DistMLIP: A Distributed Inference Platform for Machine Learning Interatomic Potentials
Kevin Han, Bowen Deng, Amir Barati Farimani, Gerbrand Ceder
TL;DR
DistMLIP tackles the challenge of scaling quantum-chemical simulations by enabling multi-GPU inference for long-range interatomic potentials. It achieves this with graph-level partitioning that distributes both atom graphs and three-body bond graphs across GPUs while maintaining zero redundancy, making the approach architecture-agnostic and plug-in ready.

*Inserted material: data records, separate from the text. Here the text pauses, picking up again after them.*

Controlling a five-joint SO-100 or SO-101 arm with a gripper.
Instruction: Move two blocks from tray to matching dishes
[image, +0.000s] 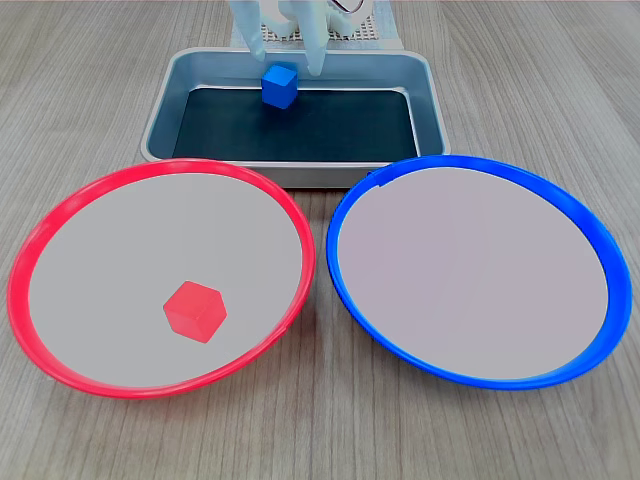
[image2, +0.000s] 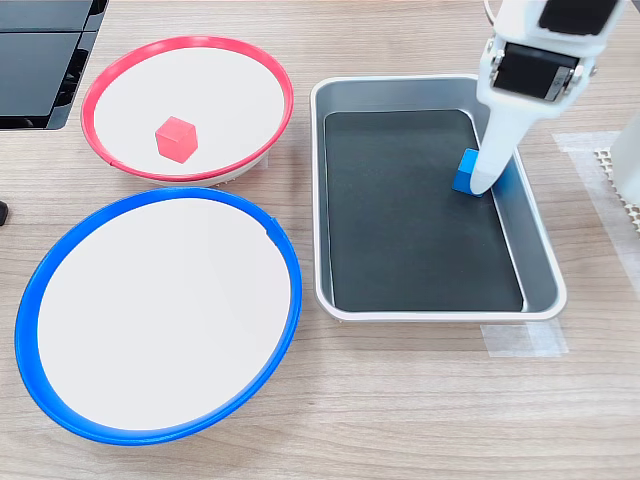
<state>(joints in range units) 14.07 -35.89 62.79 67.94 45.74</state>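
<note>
With the white arm reaching down into the rectangular gray metal tray (image: 425, 95) with the dark flat bottom, I've got my gripper (image: 287, 62) right at the small glossy blue cube (image: 280, 85). In the first exterior view I see white fingers (image: 316, 45) standing on either side of the cube's top, parted roughly to its width. In the second exterior view one finger (image2: 490, 150) runs down the cube's (image2: 465, 171) far side and hides part of it. Whether the pads are actually pressing on the cube, I cannot tell, and I cannot tell if it sits on the tray floor or is just lifted off it.

The cube is directly under the gripper (image2: 478, 178), near the tray's (image2: 430, 312) wall on the arm's side. Well away from the gripper, past the tray's opposite rim, lie the two large round shallow dishes, side by side on the wood-grain table (image: 560, 60). The small glossy red cube (image: 195, 311) rests inside the red-rimmed dish (image: 60, 215), off its centre; I see it in both exterior views (image2: 176, 138). Beside it, the blue-rimmed dish (image: 575, 205) shows only its pale inside. The two dish rims are just beside each other, and both come close to the tray's near edge.
</note>
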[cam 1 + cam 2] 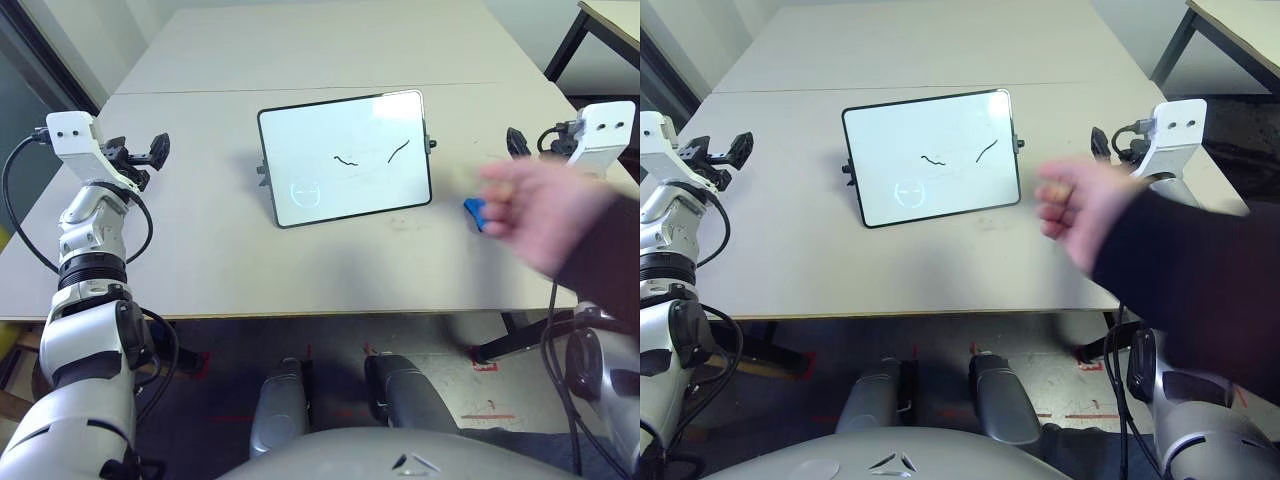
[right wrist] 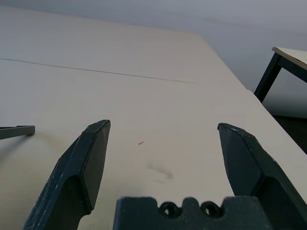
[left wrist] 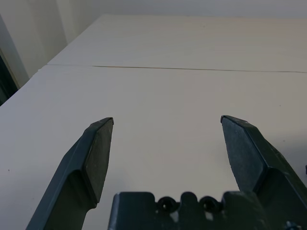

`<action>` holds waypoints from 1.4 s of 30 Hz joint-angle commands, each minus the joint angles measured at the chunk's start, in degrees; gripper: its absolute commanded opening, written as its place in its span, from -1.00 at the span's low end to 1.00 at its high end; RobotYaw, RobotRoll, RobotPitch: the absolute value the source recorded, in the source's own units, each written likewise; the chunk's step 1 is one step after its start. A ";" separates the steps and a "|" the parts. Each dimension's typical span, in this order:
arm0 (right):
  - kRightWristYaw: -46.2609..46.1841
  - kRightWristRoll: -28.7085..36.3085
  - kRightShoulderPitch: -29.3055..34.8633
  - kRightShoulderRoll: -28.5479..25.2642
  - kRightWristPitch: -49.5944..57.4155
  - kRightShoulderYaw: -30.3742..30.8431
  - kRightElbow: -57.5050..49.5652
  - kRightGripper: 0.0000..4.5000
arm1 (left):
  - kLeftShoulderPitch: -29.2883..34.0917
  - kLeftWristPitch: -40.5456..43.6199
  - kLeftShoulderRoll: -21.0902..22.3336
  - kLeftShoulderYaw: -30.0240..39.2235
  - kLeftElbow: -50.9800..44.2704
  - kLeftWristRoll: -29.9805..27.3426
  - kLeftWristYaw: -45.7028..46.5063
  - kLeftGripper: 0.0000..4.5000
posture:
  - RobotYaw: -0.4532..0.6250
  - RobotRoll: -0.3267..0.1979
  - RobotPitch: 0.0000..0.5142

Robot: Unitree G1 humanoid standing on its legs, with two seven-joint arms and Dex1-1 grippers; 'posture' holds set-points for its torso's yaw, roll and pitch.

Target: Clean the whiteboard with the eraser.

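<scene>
Whiteboard supported at a tilt on the counter, between the two grippers; two black squiggles and a pale circular mark are borne on its face. Blue eraser located on the robot's right of the board, partly covered by a person's blurred hand; whether it is grasped cannot be told. Fingers of the left gripper and right gripper are spread, with nothing held between them.

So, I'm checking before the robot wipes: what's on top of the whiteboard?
Two black marker squiggles lie on the whiteboard's surface, with a faint round face-like mark. Nothing seems to cover it.
</scene>
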 commanded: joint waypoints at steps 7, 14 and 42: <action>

The platform is demonstrated on CHGNet, MACE, TensorNet, and eSEN, delivering up to 8× speedups and up to 3.4× capacity improvements, enabling near-million-atom simulations on modest hardware and interval nanosecond timescales. This work could significantly accelerate materials, chemistry, and biophysics research by enabling large-scale, accurate atomistic simulations previously constrained by hardware and parallelization limitations.
Abstract
Large-scale atomistic simulations are essential to bridge computational materials and chemistry to realistic materials and drug discovery applications. In the past few years, rapid developments of machine learning interatomic potentials (MLIPs) have offered a solution to scale up quantum mechanical calculations. Parallelizing these interatomic potentials across multiple devices poses a challenging, but promising approach to further extending simulation scales to real-world applications. In this work, we present DistMLIP, an efficient distributed inference platform for MLIPs based on zero-redundancy, graph-level parallelization. In contrast to conventional spatial partitioning parallelization, DistMLIP enables efficient MLIP parallelization through graph partitioning, allowing multi-device inference on flexible MLIP model architectures like multi-layer graph neural networks. DistMLIP presents an easy-to-use, flexible, plug-in interface that enables distributed inference of pre-existing MLIPs. We demonstrate DistMLIP on four widely used and state-of-the-art MLIPs: CHGNet, MACE, TensorNet, and eSEN. We show that DistMLIP can simulate atomic systems 3.4x larger and up to 8x faster compared to previous multi-GPU methods. We show that existing foundation potentials can perform near-million-atom calculations at the scale of a few seconds on 8 GPUs with DistMLIP.